7つ真珠の首飾り
遠くの深瀬に見えるティートの影についていくように、ある早朝、わたしは海岸線沿いを歩いて行った。

どうやらティートが言っているのはひいらぎ岬のことらしかった。話に聞いたことはあるけれど、詳しい場所は知らない。


「こんな、うってつけの場所を見つけてね」


それは崖になった断面の足元にあいた大きな洞穴だった。

自然の力が穿ったのだろうか。不思議だ。だけど確かにうってつけだった。ここなら簡単に見つかることもないだろうし、海まではすぐ近くだ。


「すごい。秘密の場所やね」

「うん。シズと、僕の、秘密だ」


それ以来、わたしたちはそこを待ち合わせの場所にした。洞穴の中は暗かったので、わたしが蝋燭と燭台を持ってきて、それで灯りをとった。

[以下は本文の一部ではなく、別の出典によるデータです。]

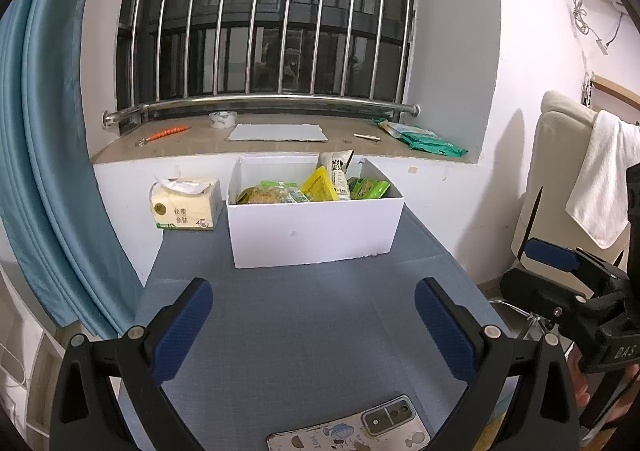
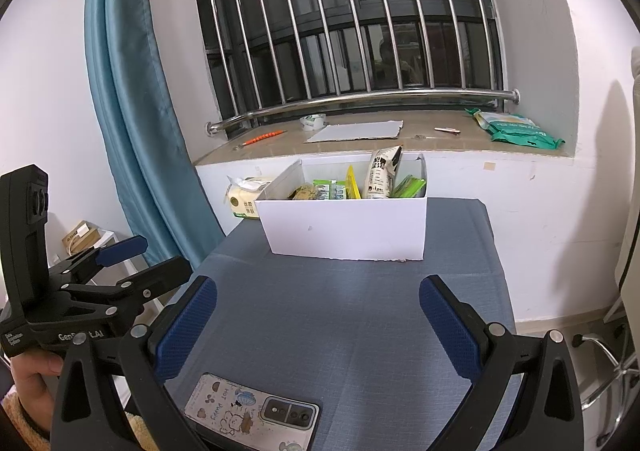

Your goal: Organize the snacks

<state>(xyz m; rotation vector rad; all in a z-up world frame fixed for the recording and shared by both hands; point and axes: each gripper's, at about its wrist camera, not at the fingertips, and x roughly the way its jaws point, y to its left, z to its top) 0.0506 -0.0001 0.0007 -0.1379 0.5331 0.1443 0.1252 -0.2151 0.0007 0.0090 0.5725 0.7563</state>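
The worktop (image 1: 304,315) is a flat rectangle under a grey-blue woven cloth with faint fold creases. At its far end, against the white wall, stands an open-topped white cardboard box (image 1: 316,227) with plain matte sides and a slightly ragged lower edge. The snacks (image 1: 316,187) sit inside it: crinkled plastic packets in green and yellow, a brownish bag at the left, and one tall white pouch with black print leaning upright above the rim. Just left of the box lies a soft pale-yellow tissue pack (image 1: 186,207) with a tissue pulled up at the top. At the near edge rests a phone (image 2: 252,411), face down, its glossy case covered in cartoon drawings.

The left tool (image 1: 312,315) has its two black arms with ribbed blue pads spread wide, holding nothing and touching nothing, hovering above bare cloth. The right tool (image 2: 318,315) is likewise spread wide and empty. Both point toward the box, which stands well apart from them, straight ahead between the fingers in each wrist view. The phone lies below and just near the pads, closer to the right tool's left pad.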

その洞穴に入ってしまうと、もう、世界にはわたしたち2人だけしかいないような気がしたものだ。

蝋燭を挟んで頭を突き合わせ、他愛もない話を延々と続ける。

わたしは家のことや、女学校のこと。彼は海の中での生活のこと。彼は時々、自分の住む国があまりよくない状況にあることなどを話したが、そういう時彼は決まってひどく辛そうな表情をしていたものだった。


その理由がのちのち、わたしたちにとっての最重要問題になることなど、わたしは知るよしもなかったのだった。